Statistics. Exploring the Festival Data Coursework

Exclusively available on Available only on IvyPanda® • No AI

Table of Contents

Introduction
The histogram of day 1 variable
The normal probability plot of hygiene day 1 of download festival
Exploring day 3 of download festival
The above table 1 shows the value of descriptive statistics of the variables
The description of numeracy and computer literacy
The test of homogeneity
Assumption violation
References

Introduction

Why do we do a normal test?

A normal test is usually done to ensure that the data is normally distributed since the test statistics used follows a normal distribution.

Activity One

Data exploring

In this study, we are interested in exploring the festival data if there are normally distributed. In this study, we are going to explore the festival data using the histogram and normal probability plot of the festival data (Ball, 2001). The festival data consist of three variables day 1, day 2, and day 3. We will investigate if all the three variables follow a normal distribution. We will also have the frequency table of the tree variables.
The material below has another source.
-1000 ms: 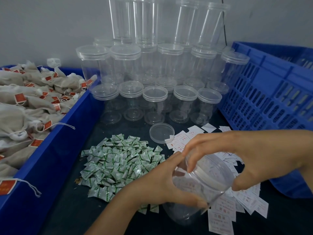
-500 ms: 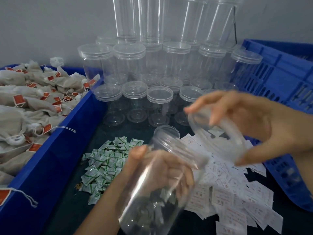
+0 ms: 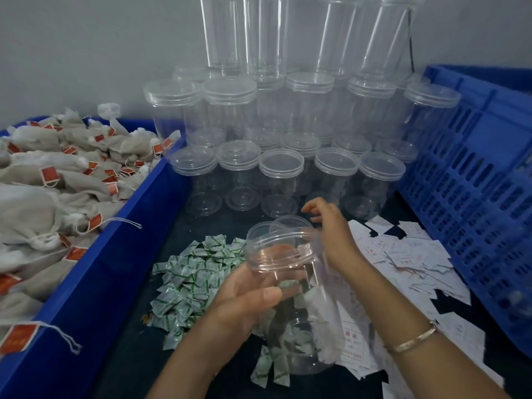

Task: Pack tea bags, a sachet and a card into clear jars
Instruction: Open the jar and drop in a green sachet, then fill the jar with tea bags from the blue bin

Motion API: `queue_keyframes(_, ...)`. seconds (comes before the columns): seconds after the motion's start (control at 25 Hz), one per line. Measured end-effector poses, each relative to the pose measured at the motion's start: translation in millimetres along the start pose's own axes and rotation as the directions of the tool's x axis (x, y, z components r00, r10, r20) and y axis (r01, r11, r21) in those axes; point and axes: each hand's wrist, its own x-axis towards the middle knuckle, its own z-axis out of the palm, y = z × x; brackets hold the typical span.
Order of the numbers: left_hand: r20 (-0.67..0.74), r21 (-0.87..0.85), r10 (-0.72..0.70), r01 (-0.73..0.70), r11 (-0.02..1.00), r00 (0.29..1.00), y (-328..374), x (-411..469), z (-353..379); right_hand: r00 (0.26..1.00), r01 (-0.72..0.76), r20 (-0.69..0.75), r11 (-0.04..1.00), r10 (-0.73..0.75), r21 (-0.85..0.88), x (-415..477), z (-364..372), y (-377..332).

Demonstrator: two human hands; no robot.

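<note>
All left-hand fingers (image 3: 266, 293) wrapped round clear jar (image 3: 302, 341)

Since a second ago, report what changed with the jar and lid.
The right hand took the lid off the jar and lowered it behind the jar. The left hand still grips the jar, now open. Sachets, cards and tea bags lie as before.

The light I see is soft and a bit dim, with a cool grey look. No hard shadows fall on the dark bench (image 3: 187, 234). Thin white shiny streaks run down the tall clear plastic jars (image 3: 259, 38) at the back. They lean outward near the top edge, bent by the wide lens. The blue plastic crate with slots (image 3: 475, 197) goes fuzzy low on the right. The open clear jar (image 3: 288, 240) in front looks a little smeared.
</note>
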Motion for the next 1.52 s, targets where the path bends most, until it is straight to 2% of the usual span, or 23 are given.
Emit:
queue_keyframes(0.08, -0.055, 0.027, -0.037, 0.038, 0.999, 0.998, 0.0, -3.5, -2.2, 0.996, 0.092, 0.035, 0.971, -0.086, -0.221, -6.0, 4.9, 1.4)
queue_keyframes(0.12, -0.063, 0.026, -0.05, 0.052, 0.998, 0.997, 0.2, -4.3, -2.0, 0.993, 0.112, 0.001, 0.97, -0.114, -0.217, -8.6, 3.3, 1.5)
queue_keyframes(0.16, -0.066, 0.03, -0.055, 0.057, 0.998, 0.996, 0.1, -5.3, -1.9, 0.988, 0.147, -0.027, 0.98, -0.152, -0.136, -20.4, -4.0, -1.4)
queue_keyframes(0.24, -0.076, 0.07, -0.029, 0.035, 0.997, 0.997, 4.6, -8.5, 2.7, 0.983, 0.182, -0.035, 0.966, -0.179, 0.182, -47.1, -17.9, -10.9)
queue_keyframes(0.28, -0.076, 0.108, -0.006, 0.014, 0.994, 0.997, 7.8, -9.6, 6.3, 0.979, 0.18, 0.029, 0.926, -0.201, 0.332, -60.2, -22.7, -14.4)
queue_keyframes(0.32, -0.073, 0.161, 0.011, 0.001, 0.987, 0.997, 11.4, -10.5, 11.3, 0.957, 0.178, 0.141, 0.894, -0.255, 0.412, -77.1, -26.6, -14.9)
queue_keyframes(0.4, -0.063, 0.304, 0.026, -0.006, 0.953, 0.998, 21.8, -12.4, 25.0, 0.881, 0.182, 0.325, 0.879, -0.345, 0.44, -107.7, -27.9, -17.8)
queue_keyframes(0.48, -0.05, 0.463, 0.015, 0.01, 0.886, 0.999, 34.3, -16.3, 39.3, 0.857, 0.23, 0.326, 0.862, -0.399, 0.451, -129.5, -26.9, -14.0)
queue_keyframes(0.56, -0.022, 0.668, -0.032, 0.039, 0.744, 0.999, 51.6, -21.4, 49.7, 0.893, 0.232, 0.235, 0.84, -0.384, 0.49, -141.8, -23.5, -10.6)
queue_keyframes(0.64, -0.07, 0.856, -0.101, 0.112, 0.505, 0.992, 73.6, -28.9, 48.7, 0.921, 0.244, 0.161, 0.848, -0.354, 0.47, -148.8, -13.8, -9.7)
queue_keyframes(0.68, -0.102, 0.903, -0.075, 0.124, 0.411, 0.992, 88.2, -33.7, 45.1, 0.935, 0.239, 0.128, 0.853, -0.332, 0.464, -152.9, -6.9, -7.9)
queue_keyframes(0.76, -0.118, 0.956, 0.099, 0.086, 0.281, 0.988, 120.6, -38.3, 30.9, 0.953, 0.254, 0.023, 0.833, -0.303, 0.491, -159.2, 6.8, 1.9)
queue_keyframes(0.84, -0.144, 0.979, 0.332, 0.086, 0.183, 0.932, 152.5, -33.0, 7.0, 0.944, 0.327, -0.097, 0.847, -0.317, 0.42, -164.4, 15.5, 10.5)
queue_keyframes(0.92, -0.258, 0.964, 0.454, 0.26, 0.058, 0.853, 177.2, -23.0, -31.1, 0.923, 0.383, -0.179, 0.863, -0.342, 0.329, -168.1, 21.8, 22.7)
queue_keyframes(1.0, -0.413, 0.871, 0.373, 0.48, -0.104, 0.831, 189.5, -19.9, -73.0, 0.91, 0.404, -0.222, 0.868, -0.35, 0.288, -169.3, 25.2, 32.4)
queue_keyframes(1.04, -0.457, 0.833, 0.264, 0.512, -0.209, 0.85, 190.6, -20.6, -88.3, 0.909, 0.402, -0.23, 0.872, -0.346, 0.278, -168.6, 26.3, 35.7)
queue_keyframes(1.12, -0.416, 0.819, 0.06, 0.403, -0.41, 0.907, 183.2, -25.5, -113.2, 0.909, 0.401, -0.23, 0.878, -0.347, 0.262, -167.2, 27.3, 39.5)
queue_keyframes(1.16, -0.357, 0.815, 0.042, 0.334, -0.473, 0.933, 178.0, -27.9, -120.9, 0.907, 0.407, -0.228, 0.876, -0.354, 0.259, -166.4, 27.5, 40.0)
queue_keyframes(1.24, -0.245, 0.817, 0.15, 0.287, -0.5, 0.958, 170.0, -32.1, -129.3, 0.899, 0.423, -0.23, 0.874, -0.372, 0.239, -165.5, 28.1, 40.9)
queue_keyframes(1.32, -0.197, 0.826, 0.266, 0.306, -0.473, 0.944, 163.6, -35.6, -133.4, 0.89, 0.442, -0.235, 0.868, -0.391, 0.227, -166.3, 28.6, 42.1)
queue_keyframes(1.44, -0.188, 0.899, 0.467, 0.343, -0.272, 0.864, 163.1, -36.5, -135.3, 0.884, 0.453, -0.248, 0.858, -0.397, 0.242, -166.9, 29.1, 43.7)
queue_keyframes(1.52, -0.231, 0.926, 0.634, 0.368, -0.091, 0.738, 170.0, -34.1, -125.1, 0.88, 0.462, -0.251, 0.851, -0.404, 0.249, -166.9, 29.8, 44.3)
The histogram of day 1 variable

From the day one histogram, we can observe that the value of the mean is equal to 1.79, the standard deviation is equal to 0.944 and the value of observation is 810. From the histogram, we can observe that the festival data of day one is normally distributed about the mean of the data. We can also observe that the festival data is symmetrical about the mean of the day 1 of download festival. This means that the day 1 of download festival can be used to conduct analysis where the normal assumptions have been made.

The normal probability plot of hygiene day 1 of download festival

The trended hygiene data of day 1 of download festival show that the data is normally distributed. This is indicated clearly because the residual p-p plot of the day 1 of download festival data of hygiene are close to the line implying that the errors and the festival data re normally distributed.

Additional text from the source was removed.